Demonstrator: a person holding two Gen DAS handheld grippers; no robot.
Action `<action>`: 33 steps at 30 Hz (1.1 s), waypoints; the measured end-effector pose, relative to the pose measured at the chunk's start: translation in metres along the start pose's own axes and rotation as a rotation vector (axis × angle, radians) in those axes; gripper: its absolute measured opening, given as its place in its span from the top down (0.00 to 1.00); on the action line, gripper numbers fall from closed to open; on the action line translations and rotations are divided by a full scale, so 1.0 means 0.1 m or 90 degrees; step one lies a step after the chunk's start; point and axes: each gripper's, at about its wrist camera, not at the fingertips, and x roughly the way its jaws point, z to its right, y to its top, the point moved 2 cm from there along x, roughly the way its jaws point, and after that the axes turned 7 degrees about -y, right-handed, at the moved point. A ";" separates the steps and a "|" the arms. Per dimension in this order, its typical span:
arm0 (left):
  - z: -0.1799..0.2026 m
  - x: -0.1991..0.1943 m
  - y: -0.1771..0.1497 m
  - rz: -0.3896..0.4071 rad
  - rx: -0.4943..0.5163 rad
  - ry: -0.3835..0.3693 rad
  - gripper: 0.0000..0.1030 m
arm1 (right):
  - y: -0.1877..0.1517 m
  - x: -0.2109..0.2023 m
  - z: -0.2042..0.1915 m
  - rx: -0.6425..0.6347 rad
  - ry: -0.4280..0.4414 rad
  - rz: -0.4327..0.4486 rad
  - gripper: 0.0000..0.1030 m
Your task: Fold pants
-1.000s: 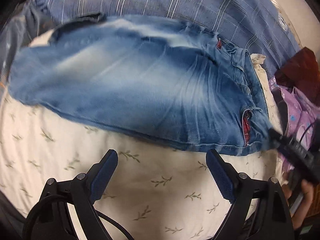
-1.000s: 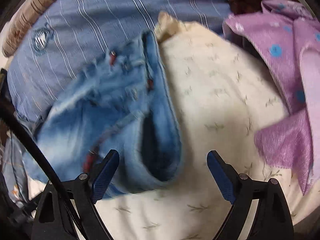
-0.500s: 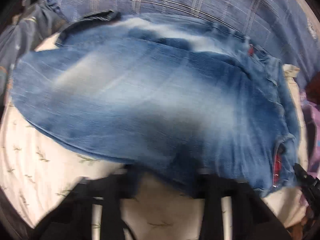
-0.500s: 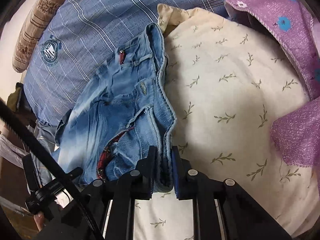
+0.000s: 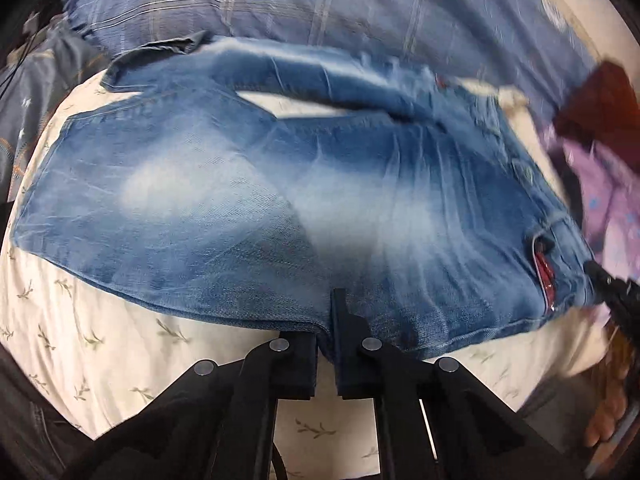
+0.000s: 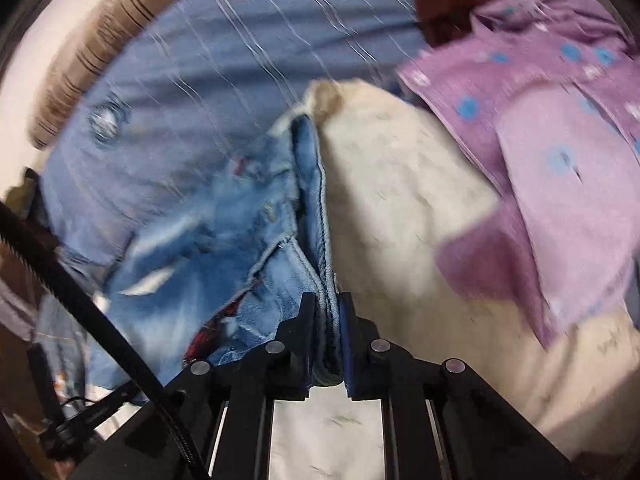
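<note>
One jeans (image 5: 280, 208); one purple garment (image 6: 552, 152); two grippers (image 5: 326, 320) (image 6: 325, 312); one cream sheet (image 5: 100, 344).

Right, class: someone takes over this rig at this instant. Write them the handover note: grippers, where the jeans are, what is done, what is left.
Left gripper: shut on the jeans, at the near edge, mid-length.
Right gripper: shut on the jeans' waistband.
Jeans: spread across the leaf-print sheet, legs pointing left, a gap showing between the two legs.
Done: both grips taken.
Left: probably lift the near edge over to lay one leg on the other, then fold lengthwise. A purple garment lies to the right; keep clear of it.
</note>
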 end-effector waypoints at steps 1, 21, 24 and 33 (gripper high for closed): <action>-0.02 0.08 0.01 -0.012 0.014 0.014 0.90 | -0.02 0.08 0.00 -0.003 -0.015 -0.018 0.89; -0.94 -0.63 0.17 0.131 -0.026 0.014 0.43 | -0.27 -0.18 -1.63 -0.186 0.108 0.022 0.20; -1.02 -0.54 0.07 0.130 -0.049 -0.011 0.40 | -0.23 0.03 -1.58 -0.148 0.133 -0.011 0.20; -0.82 -0.56 0.09 0.152 -0.020 -0.026 0.39 | -0.22 0.20 -1.39 -0.118 0.131 -0.025 0.20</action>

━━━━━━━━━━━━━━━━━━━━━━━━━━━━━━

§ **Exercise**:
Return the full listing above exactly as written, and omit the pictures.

§ **Response to this exercise**:
Demonstrator: a person holding two Gen DAS handheld grippers; no robot.
Action `<action>`: 33 steps at 30 Hz (1.1 s), waypoints; the measured end-effector pose, relative to the pose measured at the chunk's start: translation in metres along the start pose's own axes and rotation as a rotation vector (axis × angle, radians) in those axes; gripper: its absolute measured opening, given as its place in its span from the top down (0.00 to 1.00); on the action line, gripper numbers fall from closed to open; on the action line translations and rotations are divided by a full scale, so 1.0 means 0.1 m or 90 degrees; step one lies a step after the chunk's start; point and axes: each gripper's, at about its wrist camera, not at the fingertips, and x roughly the way its jaws point, z to its right, y to its top, the point moved 2 cm from there along x, roughly the way its jaws point, and after that the axes turned 7 degrees about -y, right-handed, at the moved point. A ";" separates the steps and a "|" the arms. Per dimension in this order, its typical span:
arm0 (left):
  - z: -0.1799..0.2026 m
  - x: -0.1991..0.1943 m
  - y: -0.1771..0.1497 m
  - rz: -0.3896..0.4071 rad
  - rx: -0.4943..0.5163 rad
  - ry: -0.3835..0.3693 rad
  - gripper: 0.0000..0.1030 m
arm1 (right):
  - y: -0.1877..0.1517 m
  - x: -0.2109..0.2023 m
  - z: -0.2042..0.1915 m
  - rx: -0.6425..0.6347 rad
  - ry: -0.4280..0.4414 rad
  - rz: -0.4327..0.4486 rad
  - gripper: 0.0000..0.1030 m
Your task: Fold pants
-1.000s: 
-1.000s: 
-0.500s: 
-0.500s: 
+0.000s: 
+0.000s: 
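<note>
One jeans (image 5: 280, 208); one purple garment (image 6: 552, 152); two grippers (image 5: 326, 320) (image 6: 325, 312); one cream sheet (image 5: 100, 344).

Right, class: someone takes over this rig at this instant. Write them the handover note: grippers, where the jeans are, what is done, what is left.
Left gripper: shut on the jeans, at the near edge, mid-length.
Right gripper: shut on the jeans' waistband.
Jeans: spread across the leaf-print sheet, legs pointing left, a gap showing between the two legs.
Done: both grips taken.
Left: probably lift the near edge over to lay one leg on the other, then fold lengthwise. A purple garment lies to the right; keep clear of it.
</note>
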 end-effector waypoints at steps 1, 21, 24 and 33 (gripper high for closed): <action>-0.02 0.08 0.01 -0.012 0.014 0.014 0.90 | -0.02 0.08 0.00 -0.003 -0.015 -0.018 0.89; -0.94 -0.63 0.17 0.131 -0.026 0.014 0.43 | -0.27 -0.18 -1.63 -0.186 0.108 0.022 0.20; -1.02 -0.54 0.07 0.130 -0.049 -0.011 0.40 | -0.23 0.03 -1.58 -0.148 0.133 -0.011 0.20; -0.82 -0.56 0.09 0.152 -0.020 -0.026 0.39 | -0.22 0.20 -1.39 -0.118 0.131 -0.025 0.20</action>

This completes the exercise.